» Work to be completed:
Only the lines from the one with "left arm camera" through the last line of the data below are to be duplicated, exactly and without pictures.

» Data shown:
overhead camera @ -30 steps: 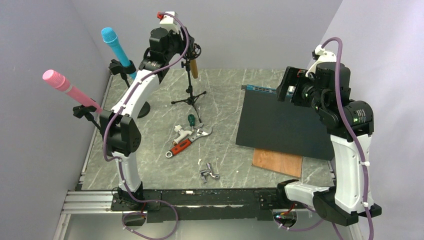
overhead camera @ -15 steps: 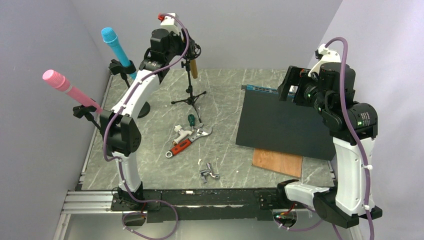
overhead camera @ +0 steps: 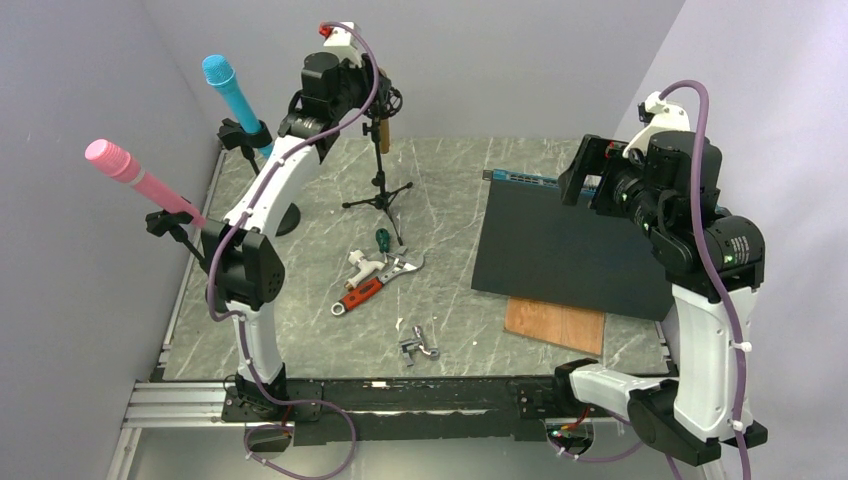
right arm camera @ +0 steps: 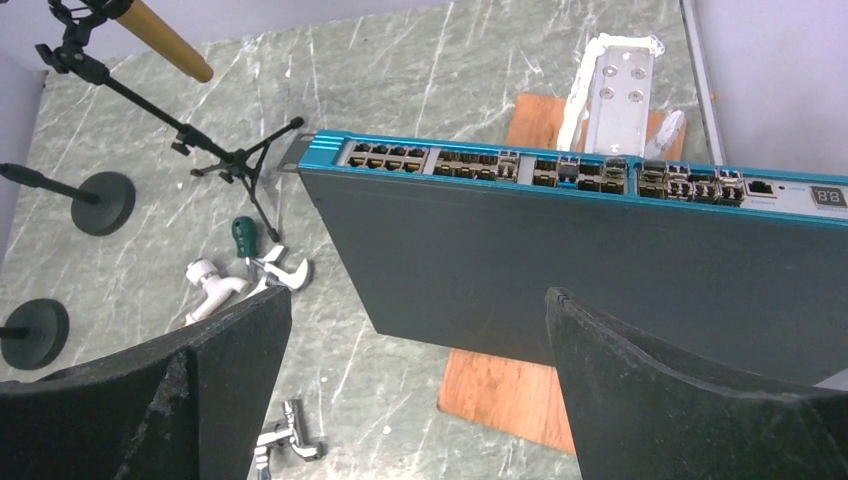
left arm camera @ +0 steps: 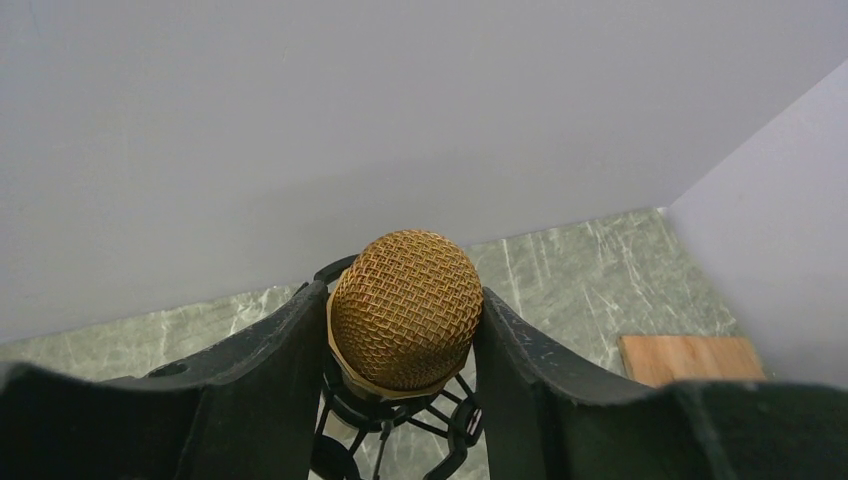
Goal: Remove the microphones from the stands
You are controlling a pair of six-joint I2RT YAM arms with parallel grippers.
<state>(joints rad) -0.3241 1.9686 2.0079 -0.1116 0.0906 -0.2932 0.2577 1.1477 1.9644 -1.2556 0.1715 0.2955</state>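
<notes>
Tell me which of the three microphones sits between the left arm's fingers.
The gold mesh-headed microphone on the black tripod stand; the blue microphone and pink microphone stand apart.

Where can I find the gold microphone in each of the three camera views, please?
Top external: gold microphone at upper centre-left, on the tripod stand.
Left wrist: centre, between the left gripper fingers.
Right wrist: top-left corner, body only.
Shared landmark: wooden board.

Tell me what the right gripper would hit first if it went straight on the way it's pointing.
Probably the dark top of the switch, which lies straight ahead of the open right gripper; how far off is unclear.
</notes>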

» Problem solution:
left arm camera @ +0 steps: 
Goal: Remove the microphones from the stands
You are controlling a pair of six-joint I2RT YAM arms with parallel grippers.
<state>(joints rad) -0.3241 1.9686 2.0079 -0.1116 0.0906 -0.2932 0.2577 1.1477 1.9644 -1.2556 0.1715 0.2955</state>
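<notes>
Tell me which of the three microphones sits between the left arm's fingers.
The gold mesh-headed microphone on the black tripod stand; the blue microphone and pink microphone stand apart.

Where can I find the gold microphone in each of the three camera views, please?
Top external: gold microphone at upper centre-left, on the tripod stand.
Left wrist: centre, between the left gripper fingers.
Right wrist: top-left corner, body only.
Shared landmark: wooden board.

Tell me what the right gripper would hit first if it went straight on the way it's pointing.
Probably the dark top of the switch, which lies straight ahead of the open right gripper; how far off is unclear.
</notes>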

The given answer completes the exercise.